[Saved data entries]
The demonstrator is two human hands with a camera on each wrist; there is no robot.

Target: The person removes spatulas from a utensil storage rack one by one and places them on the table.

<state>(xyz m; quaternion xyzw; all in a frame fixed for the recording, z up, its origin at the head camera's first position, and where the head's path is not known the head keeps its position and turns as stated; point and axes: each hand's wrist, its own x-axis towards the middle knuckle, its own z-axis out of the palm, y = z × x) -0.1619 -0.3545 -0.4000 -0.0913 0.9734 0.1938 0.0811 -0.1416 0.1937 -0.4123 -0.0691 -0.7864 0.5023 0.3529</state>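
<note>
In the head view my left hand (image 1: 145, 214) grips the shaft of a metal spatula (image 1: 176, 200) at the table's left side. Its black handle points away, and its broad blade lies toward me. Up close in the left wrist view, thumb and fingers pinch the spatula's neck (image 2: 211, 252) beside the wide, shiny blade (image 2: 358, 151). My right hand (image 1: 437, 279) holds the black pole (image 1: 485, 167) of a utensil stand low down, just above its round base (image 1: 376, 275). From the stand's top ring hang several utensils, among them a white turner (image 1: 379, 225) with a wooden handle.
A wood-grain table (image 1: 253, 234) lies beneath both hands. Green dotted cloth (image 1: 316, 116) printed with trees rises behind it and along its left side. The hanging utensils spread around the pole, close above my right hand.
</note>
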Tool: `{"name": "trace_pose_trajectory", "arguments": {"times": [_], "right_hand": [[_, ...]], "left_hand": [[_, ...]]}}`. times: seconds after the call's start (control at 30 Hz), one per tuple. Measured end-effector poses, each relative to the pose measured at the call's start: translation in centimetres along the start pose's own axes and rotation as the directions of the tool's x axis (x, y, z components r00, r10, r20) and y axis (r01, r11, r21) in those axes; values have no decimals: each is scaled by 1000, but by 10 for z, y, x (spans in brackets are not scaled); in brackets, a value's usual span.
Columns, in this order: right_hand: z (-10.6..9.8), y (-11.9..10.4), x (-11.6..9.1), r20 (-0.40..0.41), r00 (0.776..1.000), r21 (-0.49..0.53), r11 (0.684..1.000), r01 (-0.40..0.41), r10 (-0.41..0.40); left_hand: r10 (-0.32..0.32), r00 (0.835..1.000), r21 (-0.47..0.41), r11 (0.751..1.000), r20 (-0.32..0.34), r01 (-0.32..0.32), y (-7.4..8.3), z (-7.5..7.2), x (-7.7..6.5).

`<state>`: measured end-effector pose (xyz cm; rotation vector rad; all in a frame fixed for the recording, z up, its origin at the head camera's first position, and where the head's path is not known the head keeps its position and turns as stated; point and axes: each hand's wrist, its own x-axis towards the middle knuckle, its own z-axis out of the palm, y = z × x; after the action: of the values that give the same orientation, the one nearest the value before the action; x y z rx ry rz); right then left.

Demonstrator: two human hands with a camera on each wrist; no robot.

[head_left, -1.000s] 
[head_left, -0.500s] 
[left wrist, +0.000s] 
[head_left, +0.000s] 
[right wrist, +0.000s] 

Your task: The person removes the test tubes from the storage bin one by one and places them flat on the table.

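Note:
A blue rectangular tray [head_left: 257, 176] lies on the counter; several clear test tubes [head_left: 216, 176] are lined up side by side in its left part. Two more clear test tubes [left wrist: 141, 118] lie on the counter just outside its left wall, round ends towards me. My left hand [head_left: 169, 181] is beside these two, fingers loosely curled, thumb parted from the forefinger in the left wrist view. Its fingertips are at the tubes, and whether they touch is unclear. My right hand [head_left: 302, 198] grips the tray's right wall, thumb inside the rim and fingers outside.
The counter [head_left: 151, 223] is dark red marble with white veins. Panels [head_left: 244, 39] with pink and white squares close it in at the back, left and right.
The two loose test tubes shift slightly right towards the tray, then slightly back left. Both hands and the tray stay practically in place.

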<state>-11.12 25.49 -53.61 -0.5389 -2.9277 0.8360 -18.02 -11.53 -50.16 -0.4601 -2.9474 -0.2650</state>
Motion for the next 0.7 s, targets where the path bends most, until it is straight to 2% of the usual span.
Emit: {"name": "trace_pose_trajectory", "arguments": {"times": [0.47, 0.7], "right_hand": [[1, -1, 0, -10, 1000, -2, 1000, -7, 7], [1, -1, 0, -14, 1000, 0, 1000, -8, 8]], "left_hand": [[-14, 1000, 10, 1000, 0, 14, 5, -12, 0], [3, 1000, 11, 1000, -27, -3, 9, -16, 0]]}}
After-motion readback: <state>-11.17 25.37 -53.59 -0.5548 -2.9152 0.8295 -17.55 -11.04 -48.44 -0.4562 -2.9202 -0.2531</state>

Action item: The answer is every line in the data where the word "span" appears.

Problem solution:
Tool: `{"name": "trace_pose_trajectory", "arguments": {"times": [_], "right_hand": [[_, ...]], "left_hand": [[_, ...]]}}`. times: seconds after the call's start (control at 30 Hz), one per tuple. Measured end-effector poses, each relative to the pose measured at the call's start: translation in centimetres along the start pose's own axes and rotation as the directions of the tool's x axis (x, y, z components r00, r10, r20) and y axis (r01, r11, r21) in those axes; values have no decimals: each is scaled by 1000, but by 10 for z, y, x (spans in brackets are not scaled); in brackets, a value's usual span.
Motion for the next 0.7 s, targets where the path bends most, until it is straight to 2% of the usual span.

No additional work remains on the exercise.